Murray makes the comments during the following Mumbrella360 session on ‘How not to screw up music-based marketing’, which you can watch in full below.
During the session, Claire Collins, co-founder Bossy Music says: “Most people are used to seeing branding now and then, but it’s not going to have any impact or connection if there’s no connection or engagement with what’s happening.
When it comes to music festivals, Collins adds: “Just having a banner up isn’t going to do anything at all, but if it’s combined with some shade, or some kind of experience that is a value-add then that’s going to be the most effective.”
According to Johann Ponniah, co-founder I OH YOU, success involves “taking a genuine interest in the culture behind the music”, which brands can achieve by hiring people who have some connection to the music industry.
The conversation then moves onto music influencers, with musician and host of Triple J’s House Party show Kristy Lee Peters pointing to her love of Nike trainers, which made her a natural fit to work with the brand.

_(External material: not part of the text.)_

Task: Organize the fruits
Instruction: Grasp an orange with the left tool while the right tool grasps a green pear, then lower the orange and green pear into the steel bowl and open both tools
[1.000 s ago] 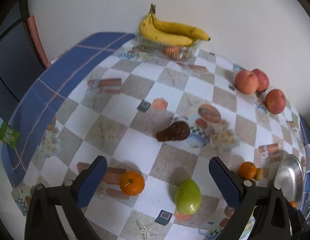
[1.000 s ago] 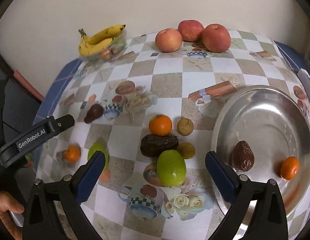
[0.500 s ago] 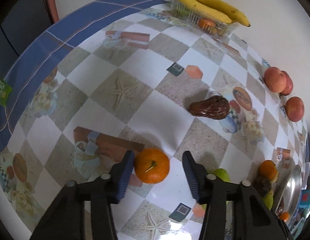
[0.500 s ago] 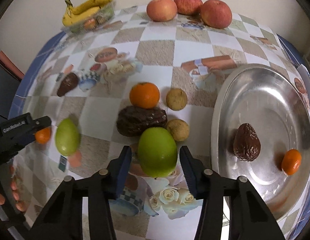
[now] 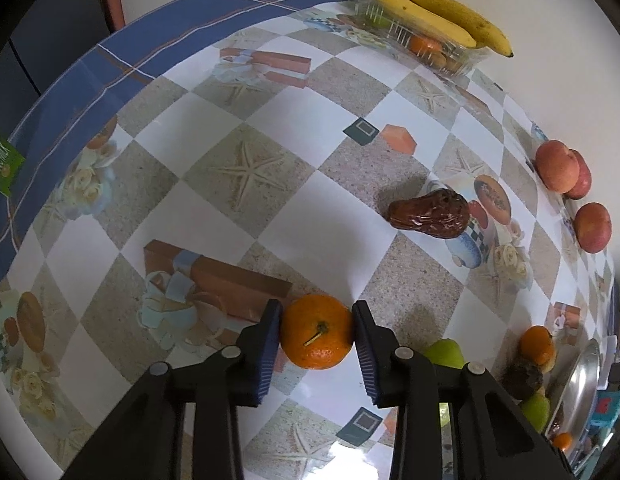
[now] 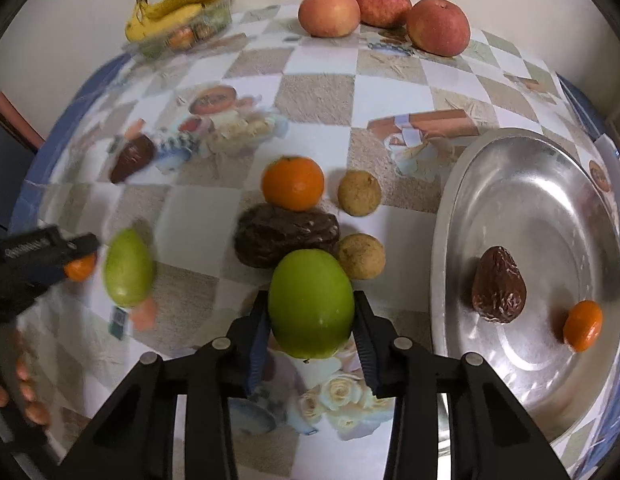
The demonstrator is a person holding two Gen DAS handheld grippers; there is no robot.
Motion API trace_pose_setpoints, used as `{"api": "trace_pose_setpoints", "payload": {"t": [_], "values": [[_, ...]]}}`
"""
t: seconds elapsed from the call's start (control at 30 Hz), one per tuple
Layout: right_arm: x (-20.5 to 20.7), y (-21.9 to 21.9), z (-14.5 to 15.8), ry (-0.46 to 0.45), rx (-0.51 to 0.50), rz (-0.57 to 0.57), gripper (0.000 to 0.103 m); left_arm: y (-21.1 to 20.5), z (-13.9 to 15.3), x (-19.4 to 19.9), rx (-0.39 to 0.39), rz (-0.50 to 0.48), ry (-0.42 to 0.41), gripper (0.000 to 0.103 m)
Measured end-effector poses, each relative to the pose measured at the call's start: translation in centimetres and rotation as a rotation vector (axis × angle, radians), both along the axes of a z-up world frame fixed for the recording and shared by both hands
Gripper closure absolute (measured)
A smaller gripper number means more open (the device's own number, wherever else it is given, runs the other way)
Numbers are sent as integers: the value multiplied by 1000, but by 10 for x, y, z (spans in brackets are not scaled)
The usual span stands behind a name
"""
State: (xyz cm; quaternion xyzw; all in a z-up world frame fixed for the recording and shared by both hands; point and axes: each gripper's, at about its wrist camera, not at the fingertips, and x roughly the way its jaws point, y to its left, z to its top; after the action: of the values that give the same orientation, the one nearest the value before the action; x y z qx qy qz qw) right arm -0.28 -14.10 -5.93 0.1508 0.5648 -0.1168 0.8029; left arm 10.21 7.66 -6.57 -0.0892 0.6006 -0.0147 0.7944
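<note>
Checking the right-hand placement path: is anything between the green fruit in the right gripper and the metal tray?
Nothing tall blocks it. The right gripper is closing on the green fruit; the metal tray lies to its right across bare cloth. A small brown round fruit sits beside the green fruit, behind that line. The tray already holds a dark wrinkled fruit and a small orange.

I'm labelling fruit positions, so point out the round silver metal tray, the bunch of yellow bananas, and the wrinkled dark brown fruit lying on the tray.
Round silver metal tray [image 6: 510, 184]: right wrist view, bare inner surface.
Bunch of yellow bananas [image 6: 177, 10]: right wrist view, mid-bunch.
Wrinkled dark brown fruit [image 6: 498, 286]: right wrist view, its middle.
</note>
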Motion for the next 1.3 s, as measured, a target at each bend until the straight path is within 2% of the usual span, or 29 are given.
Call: {"api": "trace_pose_setpoints", "payload": {"t": [0.13,0.37,0.57,0.83,0.93,1.07,1.2,1.3], "values": [[-2,-5,28,-81,16,-33,63,-2,4,1,-43,-1,-1,65],[0,-20,59,-141,24,-100,62,-18,27,0,-89,-50,-57,65],[9,-24,53,-148,28,-132,62,-50,45,-1,-99,-147,-104,65],[-7,-64,59,-165,-5,-228,62,-117,61,-19,-102,-354,-131,65],[-17,-86,58,-173,21,-285,62,-150,65,-31,-123,-449,-134,65],[-33,-117,52,-157,22,-383,62,-192,63,-48,-109,-565,-134,65],[-52,-149,43,-154,61,-482,62,-228,55,-61,-115,-644,-115,65],[-61,-167,38,-133,49,-532,62,-254,53,-73,-106,-708,-126,65]]}}
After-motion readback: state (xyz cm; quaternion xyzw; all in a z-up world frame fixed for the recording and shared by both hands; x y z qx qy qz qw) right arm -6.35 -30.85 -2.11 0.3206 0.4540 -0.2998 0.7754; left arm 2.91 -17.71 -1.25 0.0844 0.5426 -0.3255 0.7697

Danny Rogers, co-founder of Laneway Festival and Lunatic Entertainment, claims that consistency is key when it comes to not sucking at music marketing. Pointing to Red Bull as an example of a brand who is doing really well at remaining consistent, he says: “Lots of people talk about ‘Oh I want to get involved in music this year’, and then the next year they don’t want to get involved… it just comes across quite insincere.”